There is no reason for any concert to last five hours, unless the entire audience is under the influence of dangerous stimulants and needs to be focused on pretty lights and sounds.  If Bob Dylan showed up at my house with Tom Waits and they wanted to play songs and tell stories in my living room, I’d tell them to wrap it up after 90 minutes or so.  Just because you can play for five hours doesn’t mean you should.  There is something to be applauded for concise thought and brevity.  I saw the Ramones do a 32 minute show that was maybe the best thing I ever saw.  I don’t think anyone ever left a Springsteen show after five hours saying, “I wish he woulda played more from side three of The River.”

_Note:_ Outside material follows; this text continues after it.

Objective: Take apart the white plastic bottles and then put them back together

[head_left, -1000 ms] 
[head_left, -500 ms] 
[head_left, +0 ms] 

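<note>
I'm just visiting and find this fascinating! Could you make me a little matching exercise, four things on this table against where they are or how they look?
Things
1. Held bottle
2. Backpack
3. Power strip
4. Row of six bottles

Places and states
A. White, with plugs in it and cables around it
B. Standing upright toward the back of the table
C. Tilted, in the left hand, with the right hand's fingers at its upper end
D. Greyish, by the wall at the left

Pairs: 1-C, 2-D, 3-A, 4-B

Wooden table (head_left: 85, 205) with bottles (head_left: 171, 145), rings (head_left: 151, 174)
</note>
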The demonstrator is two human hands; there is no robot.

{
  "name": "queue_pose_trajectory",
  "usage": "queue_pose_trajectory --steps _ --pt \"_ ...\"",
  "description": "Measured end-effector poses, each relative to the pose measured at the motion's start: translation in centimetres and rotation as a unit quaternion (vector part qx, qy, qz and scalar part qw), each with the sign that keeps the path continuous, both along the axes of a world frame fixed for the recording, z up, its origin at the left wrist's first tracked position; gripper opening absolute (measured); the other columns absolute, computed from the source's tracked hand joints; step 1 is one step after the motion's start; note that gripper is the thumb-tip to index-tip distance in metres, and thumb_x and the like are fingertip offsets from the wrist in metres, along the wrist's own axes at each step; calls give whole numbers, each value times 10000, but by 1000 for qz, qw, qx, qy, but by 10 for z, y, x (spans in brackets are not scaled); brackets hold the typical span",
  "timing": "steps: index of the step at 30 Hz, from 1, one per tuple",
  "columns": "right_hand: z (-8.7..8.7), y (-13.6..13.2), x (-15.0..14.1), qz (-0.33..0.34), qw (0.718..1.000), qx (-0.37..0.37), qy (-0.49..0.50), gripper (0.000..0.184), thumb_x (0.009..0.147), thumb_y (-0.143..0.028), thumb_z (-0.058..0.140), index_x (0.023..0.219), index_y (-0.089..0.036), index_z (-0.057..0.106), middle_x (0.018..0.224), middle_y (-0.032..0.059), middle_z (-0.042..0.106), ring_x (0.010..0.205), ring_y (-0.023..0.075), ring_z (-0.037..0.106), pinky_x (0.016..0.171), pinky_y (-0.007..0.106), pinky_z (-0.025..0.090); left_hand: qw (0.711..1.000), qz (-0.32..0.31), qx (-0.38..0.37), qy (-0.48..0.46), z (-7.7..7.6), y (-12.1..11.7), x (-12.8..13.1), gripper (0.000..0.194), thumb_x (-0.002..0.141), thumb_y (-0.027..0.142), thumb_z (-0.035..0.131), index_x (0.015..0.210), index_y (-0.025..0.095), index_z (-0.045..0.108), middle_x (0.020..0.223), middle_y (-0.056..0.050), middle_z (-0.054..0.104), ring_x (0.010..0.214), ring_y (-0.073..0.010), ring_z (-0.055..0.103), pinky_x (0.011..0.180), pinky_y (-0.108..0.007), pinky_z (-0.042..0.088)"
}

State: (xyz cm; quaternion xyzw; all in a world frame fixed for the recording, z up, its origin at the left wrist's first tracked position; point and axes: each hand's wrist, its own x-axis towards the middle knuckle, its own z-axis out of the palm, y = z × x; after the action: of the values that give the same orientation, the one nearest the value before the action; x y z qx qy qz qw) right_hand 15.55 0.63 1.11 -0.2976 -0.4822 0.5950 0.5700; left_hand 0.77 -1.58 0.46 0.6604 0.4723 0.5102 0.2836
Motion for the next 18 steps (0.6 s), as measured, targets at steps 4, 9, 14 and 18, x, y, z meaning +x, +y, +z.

The thing that I find truly odd when it comes to Bruce Springsteen and the E Street Band is that when it comes to normal decorum in things like gala concerts and award shows, it all goes out the window when it comes to them.  For example, it took one hour and twenty five minutes to induct the E Street Band into the Rock Hall last night.  Holy shit, I would have wanted to choke myself on a napkin if I had been sitting there.  Those guys appear to be completely oblivious to the fact that they are Bruce’s backing band.  They get more leeway than the Rolling Stones, Nirvana, and The Clash combined.  It’s unbelievable.  And why doesn’t anyone ever mention how Springsteen laughs uproariously at his own “jokes”?  “Well ah… hahahahaha…I met Steve….hahahahahaha….outside of the Thunderbird Lounge hahahahahahaha…”  What the fuck are you laughing at dude?  Why is that funny?  It’s like hanging out with guys from a fraternity that do nothing but tell in-jokes from things that happened 25 years ago and have no idea that everyone else has disconnected.  Then when it’s time to actually play, they always feel entitled to more time because they are on some sort of higher plateau.  Whereas most inductees play a song or two, they played three extended songs.  When I saw them at the Rock Hall Grand Opening concert, every friggin’ rock legend you can think of played three of their big hits whereas Bruce gets the green light for an entire set.  What the fuck is with that?  I’m I the only one that finds this music boring? 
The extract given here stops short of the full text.